Can I live-blog what I’m feeling right now? Is that a thing? People live-tweet events so I’m guessing that live-blogging can become an entity too. Here we go…
I’m initially feeling discouraged, upset, and irritated. Two reasons have sparked these emotions and those are people’s opinions and this headache that is growing at the base of my shoulders and neck. I’ve yet again come across an issue with people’s perception of me and a substantive view of my worth. I’m currently feeling those emotions but I’m going to decide to let logic flow through me…I’m going to try and remember something valuable…
My worth isn’t defined by your opinion
Harsh? No. Blunt? Yes. True? Incredibly.
My worth is defined by who God says I am. Currently, God says I am His Son. I’m fearfully and wonderfully made. I’m righteous in His eyes and He is making me whole. His opinion never changes and it is the only one that I can listen to.
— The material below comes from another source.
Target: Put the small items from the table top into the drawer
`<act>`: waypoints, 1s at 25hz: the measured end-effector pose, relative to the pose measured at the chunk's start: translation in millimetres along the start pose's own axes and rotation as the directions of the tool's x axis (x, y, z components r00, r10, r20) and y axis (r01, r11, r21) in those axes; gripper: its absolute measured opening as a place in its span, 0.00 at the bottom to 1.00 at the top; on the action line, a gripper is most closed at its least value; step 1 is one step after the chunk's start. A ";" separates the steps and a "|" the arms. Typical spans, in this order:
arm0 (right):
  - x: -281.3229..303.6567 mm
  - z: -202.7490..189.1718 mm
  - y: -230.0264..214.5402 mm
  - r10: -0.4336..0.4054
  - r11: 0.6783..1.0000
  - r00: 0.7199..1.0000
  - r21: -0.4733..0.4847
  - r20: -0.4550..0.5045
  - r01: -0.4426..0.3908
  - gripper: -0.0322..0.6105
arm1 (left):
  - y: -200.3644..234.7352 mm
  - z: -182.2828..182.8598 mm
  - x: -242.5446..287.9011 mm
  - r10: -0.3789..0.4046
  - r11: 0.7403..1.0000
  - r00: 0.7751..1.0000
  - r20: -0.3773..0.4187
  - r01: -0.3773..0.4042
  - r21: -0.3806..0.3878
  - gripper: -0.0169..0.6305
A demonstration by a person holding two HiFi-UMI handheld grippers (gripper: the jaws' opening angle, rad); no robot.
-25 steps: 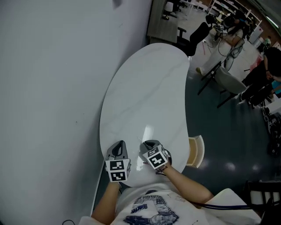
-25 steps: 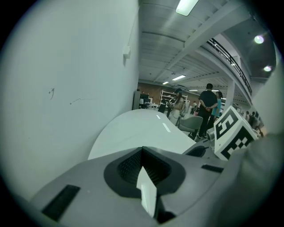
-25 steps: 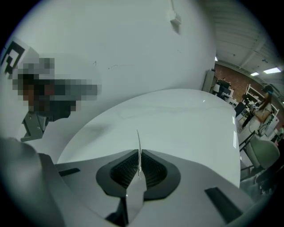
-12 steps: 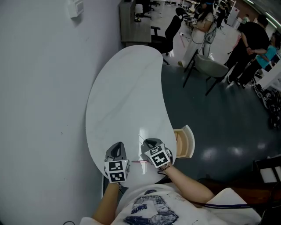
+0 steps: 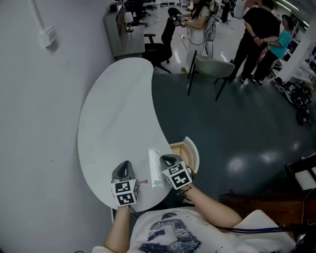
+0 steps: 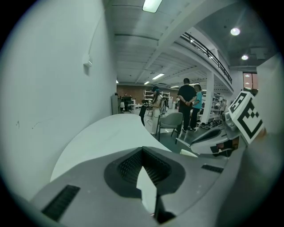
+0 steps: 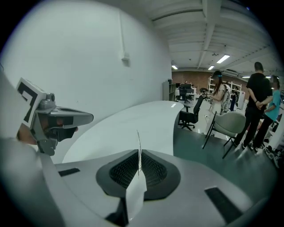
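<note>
The right claw (image 5: 164, 158), clamped on a thin sheet (image 7: 136, 188), is brought beside the open drawer (image 5: 190, 148) for dropping. The left claw (image 6: 143, 151) is closed.

Wall: a plain pale wall (image 5: 29, 123) runs down the left, with a small box (image 5: 49, 35) mounted high on it and a thin line rising from the box.
Floor: dark and glossy (image 5: 237, 128), with bright patches of reflected light.
Table: a long, white, kidney-shaped table (image 5: 113, 113), with one long edge close beside the wall.
Chairs: a black office chair (image 5: 167, 32) at the table's far end; a grey shell chair (image 5: 213, 66) on thin dark legs out on the floor.
Desk: a grey desk (image 5: 116, 29) beyond the table.
People: several people (image 5: 256, 29) stand in the background.
Ceiling: a white, beamed ceiling (image 6: 177, 26) with a strip light (image 6: 152, 4), round spotlights (image 6: 235, 31) and a railed upper level (image 6: 208, 51).
</note>
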State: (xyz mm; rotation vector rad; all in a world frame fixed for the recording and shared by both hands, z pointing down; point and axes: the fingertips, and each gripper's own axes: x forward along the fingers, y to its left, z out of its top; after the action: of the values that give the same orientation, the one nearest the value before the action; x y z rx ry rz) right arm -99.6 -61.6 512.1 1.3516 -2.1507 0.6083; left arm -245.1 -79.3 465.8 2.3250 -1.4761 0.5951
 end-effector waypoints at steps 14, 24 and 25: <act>-119.5 -9.4 -124.6 -0.081 0.994 0.983 0.080 0.163 0.068 0.11 | -172.8 40.3 14.8 -0.061 0.995 0.997 0.052 0.057 0.084 0.06; -190.3 -19.9 -182.7 -0.131 0.988 0.950 0.122 0.282 0.100 0.11 | -269.6 67.0 18.1 -0.095 0.989 0.989 0.113 0.081 0.122 0.06; -195.9 -22.5 -187.3 -0.131 0.987 0.950 0.124 0.285 0.099 0.11 | -278.1 67.5 18.5 -0.098 0.989 0.989 0.114 0.084 0.123 0.06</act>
State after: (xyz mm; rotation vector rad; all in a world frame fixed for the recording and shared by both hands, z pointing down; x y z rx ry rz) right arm 146.8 9.8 421.7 1.7061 -2.2733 0.5115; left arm 26.5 -10.9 404.0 2.5450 -1.4111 0.5396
It’s difficult believing the truth over a lie. At first glance you may think to yourself, “What?” Let it sink in for a moment though. When someone says “You’re beautiful”, what’s your initial reaction? Of course it’s to think it’s not true! When someone says “You’re ugly”, what happens? We take it as biblical and base our entire identity around it.
It’s the same thing when someone tries to define your worth based off of foundation-less skepticism. They may know very little about you but their opinion, for whatever reason, dictates your entire world.
I’m trying to preach this to myself right now. My identity is in Christ. My value is in Christ. My hope is in Christ. I refuse to believe anything else.
I will not stop being me. I will not try to impress people. I am who I am and that’s not changing. God is gracious enough to make me into the man I should be but my core identity is what it is. It doesn’t matter if you like it or not.
Your identity is not defined by other men. You are exactly the way God made you. He loves you and wants to work through you. Trust in Him, trust in the Gospel, turn from your sin. I’ve done it and it makes all the difference.
My name is Matty Malin and my identity rests within who God says I am.